Getting gospel music right

When it comes to Christian music people usually do not use the more apt designation and prefer to call it “gospel music” or “gospel” for short. The Grammy’s for instance have a gospel category which all Christian music falls under. While its part of everyday parlance, I think there are a few reasons why the terms should not be conflated.

First of all, obviously not all Christian music is gospel music. For example, no one calls the old hymns or great classical works like Handel’s Messiah “gospel music.” We clearly recognize these distinctions but for some reason choose to call all Christian music “gospel.” One could say that gospel is a generic term so if it adequately describes a large collection of things and misses only a few then it it still a useful category. That is a fair point but when we consider hymns, which are a staple of Christian music and liturgy across the globe, they are so prominent and distinct that it is problematic to refer to them as “gospel music.” Gospel music is not effective as a catch all term for Christian music. It is like describing all sports as athletics. While athletics describes a lot of sports there are so many important sports it excludes. Athletics is a part of sports but not all sports constitute athletics. Similarly, gospel represents a significant portion of Christian music but certainly not its entirety.
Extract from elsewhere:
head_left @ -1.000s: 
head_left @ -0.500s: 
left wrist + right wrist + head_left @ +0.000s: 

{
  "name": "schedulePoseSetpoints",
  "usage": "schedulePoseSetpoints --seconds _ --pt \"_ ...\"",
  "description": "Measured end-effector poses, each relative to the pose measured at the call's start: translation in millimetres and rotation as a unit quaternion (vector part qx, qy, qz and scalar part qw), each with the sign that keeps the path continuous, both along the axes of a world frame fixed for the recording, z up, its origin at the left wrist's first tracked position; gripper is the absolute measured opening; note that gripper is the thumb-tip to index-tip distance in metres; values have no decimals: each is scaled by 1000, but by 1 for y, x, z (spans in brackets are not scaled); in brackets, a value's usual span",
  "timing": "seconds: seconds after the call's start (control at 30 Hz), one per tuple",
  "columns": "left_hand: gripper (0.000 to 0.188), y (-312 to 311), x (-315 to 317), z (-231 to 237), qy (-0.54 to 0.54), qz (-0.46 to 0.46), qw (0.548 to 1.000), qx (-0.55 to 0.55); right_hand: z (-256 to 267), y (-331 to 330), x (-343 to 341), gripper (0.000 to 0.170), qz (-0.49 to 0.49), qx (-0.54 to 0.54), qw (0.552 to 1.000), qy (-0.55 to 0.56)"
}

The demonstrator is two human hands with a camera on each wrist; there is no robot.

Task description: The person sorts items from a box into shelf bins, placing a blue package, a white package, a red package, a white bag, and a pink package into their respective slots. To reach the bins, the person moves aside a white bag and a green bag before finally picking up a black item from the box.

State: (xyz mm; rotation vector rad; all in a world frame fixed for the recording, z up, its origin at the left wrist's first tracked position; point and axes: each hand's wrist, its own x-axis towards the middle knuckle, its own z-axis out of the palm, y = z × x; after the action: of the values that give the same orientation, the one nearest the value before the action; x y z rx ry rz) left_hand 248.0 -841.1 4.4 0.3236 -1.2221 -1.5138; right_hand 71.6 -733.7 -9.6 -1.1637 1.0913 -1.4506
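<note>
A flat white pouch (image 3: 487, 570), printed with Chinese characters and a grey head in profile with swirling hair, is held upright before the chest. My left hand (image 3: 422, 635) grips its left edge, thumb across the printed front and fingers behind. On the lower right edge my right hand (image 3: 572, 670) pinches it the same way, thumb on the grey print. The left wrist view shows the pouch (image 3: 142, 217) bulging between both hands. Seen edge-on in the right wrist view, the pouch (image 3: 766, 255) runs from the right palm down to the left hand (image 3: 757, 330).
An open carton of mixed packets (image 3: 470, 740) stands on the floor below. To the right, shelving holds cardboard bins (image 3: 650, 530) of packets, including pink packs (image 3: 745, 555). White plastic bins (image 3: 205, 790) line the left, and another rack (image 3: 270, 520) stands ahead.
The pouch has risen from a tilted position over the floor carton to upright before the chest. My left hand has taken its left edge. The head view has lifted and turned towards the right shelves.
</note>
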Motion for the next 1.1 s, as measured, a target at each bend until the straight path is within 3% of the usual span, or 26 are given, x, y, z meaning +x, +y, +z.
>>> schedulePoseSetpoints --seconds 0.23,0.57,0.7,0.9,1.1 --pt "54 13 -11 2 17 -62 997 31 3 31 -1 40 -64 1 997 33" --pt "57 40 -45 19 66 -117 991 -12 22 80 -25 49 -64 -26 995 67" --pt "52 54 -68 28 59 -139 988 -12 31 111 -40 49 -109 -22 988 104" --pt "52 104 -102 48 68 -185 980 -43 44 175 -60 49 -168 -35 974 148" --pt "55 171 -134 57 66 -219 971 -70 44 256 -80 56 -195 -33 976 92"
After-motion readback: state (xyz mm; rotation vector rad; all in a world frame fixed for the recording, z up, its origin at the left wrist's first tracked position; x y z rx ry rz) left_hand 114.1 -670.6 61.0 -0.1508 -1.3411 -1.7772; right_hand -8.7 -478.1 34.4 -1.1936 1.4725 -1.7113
Secondly, the term historically originates from the African American church in the late 19th century designating a distinct style of music. While it comes from a Christian context, gospel music has far exceeded those boundaries. It is a well established musical genre and style in its own right that has had almost unparalleled influence on modern music. Since it describes something distinctive, which is historically, culturally and even globally significant, I think as a term it is best reserved for that.

Lastly, in terms of theology a lot of what is often called gospel music is not very evangelical in nature. By evangelical I mean the evangel i.e. the Gospel. We should not forget that gospel is a theological word. If there is not much theological content in it that is characteristic of the gospel, then at least theologically speaking it should not be called “gospel” music. This is not a minor theology quibble because the Gospel is central to Christianity. Not all Christian music is or has to be about the Gospel. That on its own does not make them less spiritual or theological. It’s simply not what they are about. Conversely mentioning God, Jesus or heaven in your lyrics does not necessarily make your lyrics Christian either. Characterizing music by lyrical content is more than just mentioning certain words, it’s about the ideas being expressed and the messages that are being conveyed.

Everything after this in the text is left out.